I went out in the streets where the fighting was taking place on Tuesday, Wednesday, and Thursday during the day. Each time, I followed the Sunni fighters from the neighbourhood of Bab El Tebbaneh as they fought the Alawites from the adjacent neighbourhood. Thursday night, however, there were so many snipers and so much bloodshed that I had to stay home.
This violence is much worse than the clashes between the two sides
back in May. I saw the fighters use lots of brand-new weapons. They seem to have been stocking up. They had machine guns with night vision binoculars, but also rocket launchers. The Alawite fighters are equally well-equipped.
During the daytime, they clash sporadically; at night, it’s continuous. Last night, which was by far the worst, I heard explosions from 1 a.m. on – and I live two kilometres away from where the fighting is taking place.
When I first went out there on Tuesday, snipers were already shooting at anything that moved. I saw a man who poked his head out of his doorway – he was just a local resident, not a fighter – and got hit by sniper fire coming from the Alawites’ side. The Sunni fighters had difficulty extracting him. He died.
Photo by our Observer Ibrahim Chalhoub.
“I saw the Sunni fighters insult soldiers and repeatedly chase them out of the neighbourhood”
Both sides shoot haphazardly. It’s all very disorganised. The fighters I was with shot lots of rockets toward the Alawites’ neighbourhood, and didn’t seem to care whether these might land on innocent civilians.
Military armoured vehicles weave in and out of the area of the fighting, but they don’t stay long. I saw the Sunni fighters insult soldiers and chase them out repeatedly. The army isn’t taking any risks because the government hasn’t given them a clear mandate to intervene, and they’re very afraid of losing their men. [Editor's Note: On Thursday, the army was officially
given the green light to restore order in Tripoli.]

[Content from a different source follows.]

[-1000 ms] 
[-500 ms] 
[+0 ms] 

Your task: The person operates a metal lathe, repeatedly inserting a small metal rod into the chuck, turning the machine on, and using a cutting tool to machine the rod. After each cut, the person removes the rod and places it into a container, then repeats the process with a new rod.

All the neighbourhoods surrounding those where the fighting is taking place have basically shut down. In mine, all the stores are closed, and people avoid going outside. Right now, we’re taking it day by day. Nobody knows how long this fighting is going to last. I’m hoping it will stay confined to Tripoli, but I worry that if it were to spread, it could lead to a civil war. [In
an interview with FRANCE 24, Lebanese MP Samy Gemayel also spoke of his fears that, "if nothing is done, armed groups could eventually lead the country into civil war."]
Many Alawites here practically consider themselves bi-national – they have houses, friends and family in Syria, as well as fond memories of the years when Syria’s Alawite-led government controlled Lebanon. Sunnis also have friends and family in Syria, but who are against the regime – and some of whom are even in prison there. For both sides, the Syrian conflict has become their conflict.